Lagging two weeks behind “This Christmas” in timing, and much farther behind it in accomplishment, “The Perfect Holiday” arrives as the second African-American family comedy this season. Despite some star names in the cast, it’s mostly a bust.
The story is straight out of sitcomland: romance between a single mom, Nancy (Gabrielle Union), and an aspiring songwriter, Benjamin (Morris Chestnut), temporarily working as a department-store Santa.
The gimmick is that Benjamin first approaches Nancy because her daughter had told Santa Claus that mom would love to hear from an interested man. But Ben can’t tell Nancy that, because it’s a little creepy. And he can’t tell her he’s a songwriter, because her ex-husband is a famous rap star, and it might look like … well, it’s complicated.
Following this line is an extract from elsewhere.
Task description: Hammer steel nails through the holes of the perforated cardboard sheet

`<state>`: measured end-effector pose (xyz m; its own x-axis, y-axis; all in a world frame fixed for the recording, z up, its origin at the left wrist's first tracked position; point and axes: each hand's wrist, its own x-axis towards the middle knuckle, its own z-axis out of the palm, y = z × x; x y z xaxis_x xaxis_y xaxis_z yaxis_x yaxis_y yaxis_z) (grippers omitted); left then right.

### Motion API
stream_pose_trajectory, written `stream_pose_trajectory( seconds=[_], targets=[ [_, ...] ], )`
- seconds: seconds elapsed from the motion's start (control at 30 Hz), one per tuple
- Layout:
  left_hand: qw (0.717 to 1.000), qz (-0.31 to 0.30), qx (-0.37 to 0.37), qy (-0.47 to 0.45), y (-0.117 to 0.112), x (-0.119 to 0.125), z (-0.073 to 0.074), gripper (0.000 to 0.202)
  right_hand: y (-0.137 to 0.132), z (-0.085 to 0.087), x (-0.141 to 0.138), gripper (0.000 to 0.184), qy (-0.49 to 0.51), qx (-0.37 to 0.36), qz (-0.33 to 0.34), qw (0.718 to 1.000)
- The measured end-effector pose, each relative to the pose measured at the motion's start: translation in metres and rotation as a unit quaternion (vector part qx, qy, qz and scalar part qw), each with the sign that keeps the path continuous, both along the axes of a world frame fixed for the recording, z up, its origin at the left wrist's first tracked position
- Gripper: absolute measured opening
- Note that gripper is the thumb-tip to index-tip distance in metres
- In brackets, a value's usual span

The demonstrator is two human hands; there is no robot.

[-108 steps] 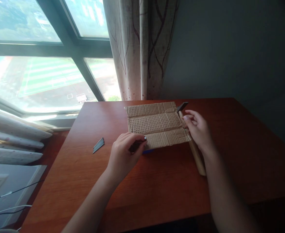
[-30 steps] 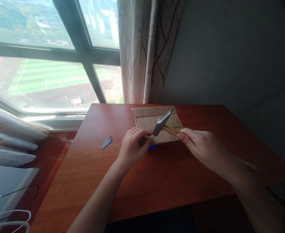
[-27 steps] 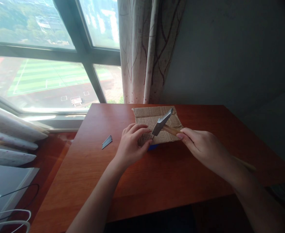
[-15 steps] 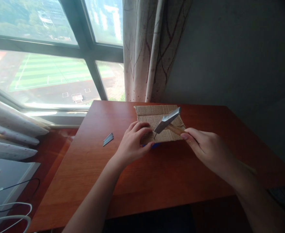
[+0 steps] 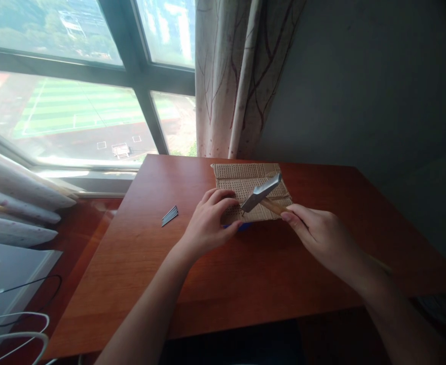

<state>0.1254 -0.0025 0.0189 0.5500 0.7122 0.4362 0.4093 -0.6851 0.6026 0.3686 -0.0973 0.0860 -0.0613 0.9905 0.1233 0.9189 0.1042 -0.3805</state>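
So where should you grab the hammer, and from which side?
Probably by the wooden handle, coming from the person's right, where the right hand grips it. It's slim and slants toward that side, so fingers can wrap around it. The metal head points over the cardboard, near the left hand, so that end looks worse to grab.

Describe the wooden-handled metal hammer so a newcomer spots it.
On the reddish-brown wooden table by the window, find the brown perforated cardboard sheet. Over it, the bare right hand grips the silver-grey metal hammer by its wooden handle. Unlike the thin grey nails lying flat farther left, it has one thick metal head.
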Motion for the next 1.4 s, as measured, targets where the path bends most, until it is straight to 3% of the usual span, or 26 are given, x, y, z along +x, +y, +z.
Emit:
stream_pose_trajectory(
  seconds=[0.53, 0.73, 0.83, 0.93, 1.1, 1.23, 1.4],
  targets=[
    [1.000, -0.003, 0.002, -0.004, 0.000, 0.000, 0.001, 0.031, 0.002, -0.008, -0.001, 0.043, 0.007, -0.019, 0.002, 1.000],
    [1.000, -0.003, 0.003, 0.001, 0.000, 0.000, 0.001, 0.030, 0.001, -0.007, -0.003, 0.041, 0.041, -0.027, 0.005, 0.999],
    [1.000, -0.004, 0.003, 0.004, 0.000, 0.000, 0.002, 0.030, 0.000, -0.006, 0.000, 0.039, 0.108, -0.015, -0.005, 0.994],
    [1.000, -0.004, 0.002, 0.007, -0.001, 0.000, 0.001, 0.028, -0.001, -0.008, 0.007, 0.034, 0.233, 0.020, -0.036, 0.972],
    [1.000, -0.001, 0.000, 0.003, -0.001, -0.001, 0.001, 0.028, 0.007, -0.016, 0.016, 0.029, 0.417, 0.104, -0.069, 0.900],
    [1.000, -0.001, -0.002, 0.002, 0.000, 0.000, 0.001, 0.028, 0.016, -0.016, 0.019, 0.029, 0.486, 0.147, -0.075, 0.858],
    [1.000, 0.004, 0.000, 0.007, -0.001, 0.001, 0.002, 0.028, 0.022, -0.022, 0.025, 0.024, 0.522, 0.171, -0.079, 0.832]
  ],
)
Those complications are laborious to unravel, even though writer-director Lance Rivera painstakingly maps it all out. What’s worse, there’s a feeble framing story, in which a Christmas Angel (Queen Latifah, who also helped produce) comments on the action, counterpointed by a sourpuss Scrooge (Terrence Howard).
The movie has a flat look and a less-than-credible approach to human behavior (including Nancy’s three children, who mug it up outrageously). Oddly enough, the film actually gets funnier as it goes along, if not better.
Reliable comic actors are part of the reason. Faizon Love gets some yocks as a plus-size elf (he was quite funny in Will Ferrell’s “Elf,” too), and Charles Q. Murphy (unmistakably Eddie Murphy’s brother) wrings unsubtle humor from the role of the vain, self-centered ex-husband.
Most engagingly, there’s Katt Williams, the diminutive comedian and actor, who threatens to take over scenes whenever he’s around. He plays a supporting role, as Murphy’s record producer, but he’s got such sure-handed comic instincts that you wish the movie would just be about him.
It’s almost, but not quite, enough to put the movie over the top. Nothing against Gabrielle Union and Morris Chestnut, both capable veterans at this kind of thing (that Union hasn’t become a huge movie star is a Hollywood shame), but stick with “This Christmas” if it comes down to a choice.